Bioenergetics by David G. Nicholls,Stuart J. Ferguson Pdf
This new edition of Bioenergetics presents a clear and up-to-date explanation of the chemiosmotic theory and covers mitochondria, bacteria, and chloroplasts. It takes account of the many newly determined structures, such as ATP synthase and the two photosystems of photosynthesis, that provide molecular insight into chemiosmotic energy transduction. This edition includes additional color figures of protein structures and many newly drawn illustrations designed to enable the reader to grasp the fundamental insights that are derived from knowing the structure. Every chapter has been extensively revised and updated and a new chapter on the study of the bioenergetics of mitochondria in the intact cell is included to satisfy the enormous interest in this topic. Written for students and researchers alike, this book is the most current text on the chemiosmotic theory and membrane bioenergetics available. Key Features * Chapter on the study of bioenergetics of mitochondria in the intact cell * Appendix listing protein structure resources * Additional colour plates of protein structures * Many newly drawn illustrations * Website
Bioenergetics 2 by David G. Nicholls,Stuart J. Ferguson Pdf
Bioenergetics 2 aims to clarify topics such as the thermodynamics of bioenergetic processes and the stoichiometries of energy coupling reactions. The book discusses chemiosmotic energy transduction; ion transport across energy-conserving membranes; and quantitative bioenergenetics as the measurement of driving forces. The text also describes the chemiosmotic proton circuit; the respiratory chain; the photosynthetic generators of protonmotive force; and the ATP synthase. The secondary transport of products across the membrane, as well as the structures of the bacterial photosynthetic reaction center and bacteriorhodopsin are also considered. Biochemists will find the book invaluable.

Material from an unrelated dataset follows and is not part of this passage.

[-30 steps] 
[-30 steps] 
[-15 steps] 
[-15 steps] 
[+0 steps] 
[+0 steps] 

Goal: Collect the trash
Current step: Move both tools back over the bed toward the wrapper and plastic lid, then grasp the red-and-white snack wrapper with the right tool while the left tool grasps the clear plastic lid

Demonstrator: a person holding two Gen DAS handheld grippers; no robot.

Energy Transduction in Biological Membranes by William A. Cramer,David B. Knaff Pdf
Energy Transduction in Biological Membranes was primarily designed for graduate courses in bioenergetics. Not only does it discuss basic principles and concepts central to modern membrane biochemistry, biophysics and molecular biology, but also (1) the components and pathways for electron transport and hydrogen ion translocation, and (2) the utilization of electrochemical ion gradients. The book is unique in presenting a comparative treatment of respiratory and photosynthetic energy transduction, and in using protein sequence data coupled with physical concepts to discuss the mechanisms of energy transducing proteins.
Advances in Membrane Biochemistry and Bioenergetics by Chong H. Kim,Henry Tedeschi,Joyce J. Diwan,John C. Salerno Pdf
This book is formulated from the papers presented at the International Symposium on "Membrane Biochemistry and Bioenergetics," held at the Rensselaerville Institute, Rensselaerville, New York, August 1986, in honor of Tsoo E. King on the occasion of the 30th anniversary of reconstitution of arespiratory chain system by Professor David Keilin and Tsoo E. King. Professor Tsoo E. King, to whom this volume is dedicated, has made enormous contributions to the field of isolation and reconstitution of membrane proteins and has continued to explore the frontiers of bioener getics. In particular, his persistent proposals on the existence of ubiquinone binding proteins from conceptualization to experimentation eventually convinced many scientists to study these proteins further . Professor King's preparation of reconstitutively active succinate dehydrogenase opened a new avenue in the fie1d of membrane bioenergetics, and his work has been greatly appreciated. The purpose of the symposium was to bring together scientists from diverse disciplines related to membrane bioenergetics to discuss the recent developments in the field. This symposium, initiated by the Capital District Bioenergetics Group, was attended by 100 scientists, 80 of whom presented their recent discoveries. The symposium was arranged in a sequence of platform lectures, poster presentations and discussion sessions so that all the participants had opportunities to discuss the subjects presented. Most of the participants contributed a chapter to this volume. We would like to express our regret to many other scientists including Professor King's friends, colleagues and students who could not attend due to various reasons.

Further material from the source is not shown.